Paysages, dessin de village, société, défunts et êtres mythiques ne forment qu'un ensemble non seulement indivisible, mais encore pratiquement indifférencié. Ce qui veut dire que l'espace ici est peu intéressant par sa réalité objective. On ne peut donc l'hypothéquer, le vendre ou le violer par des travaux qui en bouleversent la physionomie, car ce serait porter atteinte à des aspects divers de l'incarnation du mythe. C'est en effet un espace connu de chacun et reconnu par tous les membres de la tribu.
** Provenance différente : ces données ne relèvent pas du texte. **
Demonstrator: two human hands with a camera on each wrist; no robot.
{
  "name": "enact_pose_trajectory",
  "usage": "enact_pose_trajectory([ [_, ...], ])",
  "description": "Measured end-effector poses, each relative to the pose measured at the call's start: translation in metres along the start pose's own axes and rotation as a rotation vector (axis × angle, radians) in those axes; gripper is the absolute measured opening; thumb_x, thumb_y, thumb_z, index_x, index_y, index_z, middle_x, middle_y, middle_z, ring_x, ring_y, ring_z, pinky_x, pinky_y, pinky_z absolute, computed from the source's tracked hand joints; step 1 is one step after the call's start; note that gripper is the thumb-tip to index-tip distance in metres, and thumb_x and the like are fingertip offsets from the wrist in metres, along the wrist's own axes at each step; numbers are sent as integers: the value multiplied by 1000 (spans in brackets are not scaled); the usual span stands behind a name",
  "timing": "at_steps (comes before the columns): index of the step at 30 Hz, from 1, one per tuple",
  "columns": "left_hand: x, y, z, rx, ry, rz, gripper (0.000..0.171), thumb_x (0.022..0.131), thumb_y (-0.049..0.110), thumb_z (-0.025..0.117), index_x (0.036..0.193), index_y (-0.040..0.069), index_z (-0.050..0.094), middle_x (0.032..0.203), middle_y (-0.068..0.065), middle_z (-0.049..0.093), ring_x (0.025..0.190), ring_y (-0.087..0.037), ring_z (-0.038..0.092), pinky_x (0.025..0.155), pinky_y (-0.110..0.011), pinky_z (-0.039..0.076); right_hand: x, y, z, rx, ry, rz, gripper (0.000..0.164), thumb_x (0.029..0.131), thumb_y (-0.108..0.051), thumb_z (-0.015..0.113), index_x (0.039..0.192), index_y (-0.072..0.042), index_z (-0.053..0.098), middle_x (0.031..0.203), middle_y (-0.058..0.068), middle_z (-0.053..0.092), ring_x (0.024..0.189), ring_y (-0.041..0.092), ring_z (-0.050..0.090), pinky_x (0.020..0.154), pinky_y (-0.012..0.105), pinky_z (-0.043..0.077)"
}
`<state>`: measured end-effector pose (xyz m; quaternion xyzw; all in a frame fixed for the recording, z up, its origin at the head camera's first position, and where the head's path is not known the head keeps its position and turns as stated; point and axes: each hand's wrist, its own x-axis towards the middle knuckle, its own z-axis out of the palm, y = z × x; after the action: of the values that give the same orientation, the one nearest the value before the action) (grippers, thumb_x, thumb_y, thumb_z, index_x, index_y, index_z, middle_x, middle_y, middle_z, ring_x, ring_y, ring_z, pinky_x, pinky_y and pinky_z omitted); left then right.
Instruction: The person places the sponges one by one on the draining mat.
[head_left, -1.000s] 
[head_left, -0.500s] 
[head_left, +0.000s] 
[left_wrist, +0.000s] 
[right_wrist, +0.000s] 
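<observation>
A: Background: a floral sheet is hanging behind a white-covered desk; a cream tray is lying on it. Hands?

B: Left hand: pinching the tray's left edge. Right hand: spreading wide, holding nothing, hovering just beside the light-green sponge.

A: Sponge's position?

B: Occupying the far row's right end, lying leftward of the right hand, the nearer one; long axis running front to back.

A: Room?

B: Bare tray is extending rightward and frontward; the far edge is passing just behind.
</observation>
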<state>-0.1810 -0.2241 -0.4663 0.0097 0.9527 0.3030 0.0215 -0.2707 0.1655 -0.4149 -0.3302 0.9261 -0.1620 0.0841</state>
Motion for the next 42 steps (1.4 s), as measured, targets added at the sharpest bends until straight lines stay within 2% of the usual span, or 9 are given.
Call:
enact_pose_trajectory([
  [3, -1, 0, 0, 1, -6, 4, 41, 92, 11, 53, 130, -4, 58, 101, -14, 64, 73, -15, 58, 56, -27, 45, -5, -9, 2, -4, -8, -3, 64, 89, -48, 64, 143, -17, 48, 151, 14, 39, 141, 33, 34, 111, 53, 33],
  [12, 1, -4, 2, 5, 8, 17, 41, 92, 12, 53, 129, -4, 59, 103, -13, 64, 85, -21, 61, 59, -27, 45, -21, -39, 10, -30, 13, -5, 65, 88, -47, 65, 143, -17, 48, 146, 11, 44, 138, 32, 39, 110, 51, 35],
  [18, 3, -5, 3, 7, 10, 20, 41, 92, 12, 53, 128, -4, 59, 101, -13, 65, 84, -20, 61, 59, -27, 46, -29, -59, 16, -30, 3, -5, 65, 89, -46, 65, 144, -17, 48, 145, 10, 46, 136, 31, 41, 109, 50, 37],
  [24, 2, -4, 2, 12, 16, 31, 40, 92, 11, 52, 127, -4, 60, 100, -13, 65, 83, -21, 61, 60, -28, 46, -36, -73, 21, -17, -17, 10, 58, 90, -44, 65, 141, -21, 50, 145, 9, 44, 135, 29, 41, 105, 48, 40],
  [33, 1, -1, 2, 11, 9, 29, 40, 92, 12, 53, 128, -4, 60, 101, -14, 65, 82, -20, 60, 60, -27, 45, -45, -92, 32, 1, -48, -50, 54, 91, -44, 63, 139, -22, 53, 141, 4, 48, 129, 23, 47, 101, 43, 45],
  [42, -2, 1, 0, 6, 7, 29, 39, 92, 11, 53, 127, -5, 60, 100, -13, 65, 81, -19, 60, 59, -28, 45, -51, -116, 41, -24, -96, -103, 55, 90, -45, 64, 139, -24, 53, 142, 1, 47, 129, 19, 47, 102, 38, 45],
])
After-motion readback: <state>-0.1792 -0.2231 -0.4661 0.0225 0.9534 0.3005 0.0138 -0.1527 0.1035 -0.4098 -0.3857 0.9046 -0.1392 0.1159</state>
Chaque parcelle est identifiée par tous, car elle est nommée et chacun la désigne par son nom, connu comme faisant partie des lieux attachés à un autre nom, celui de tel ou tel clan. Il n'y pas d'espace vide ou de terres vierges dans cet univers. Et constamment les conversations, les récits des événements qui se sont passés à la tribu, les légendes, les berceuses, les chants de pilous [danse traditionnelle et cérémonielle kanak marquant des événements importants] et les discours coutumiers qui reviennent fréquemment dans l'année rappellent ces noms. L'espace de la tribu apparaît ainsi comme la scène immense d'un théâtre perpétuel où chacun joue son rôle à une place assignée (Tjibaou 1976 : 284).

La terre est ainsi une des armatures du monde mélanésien, permettant à la société kanak de négocier avec des structures traditionnelles solides et vivantes, qui peuvent néanmoins se mouvoir, se transformer et s'adapter aux conjonctures du développement qui s'opère et s'accélère actuellement en Nouvelle-Calédonie.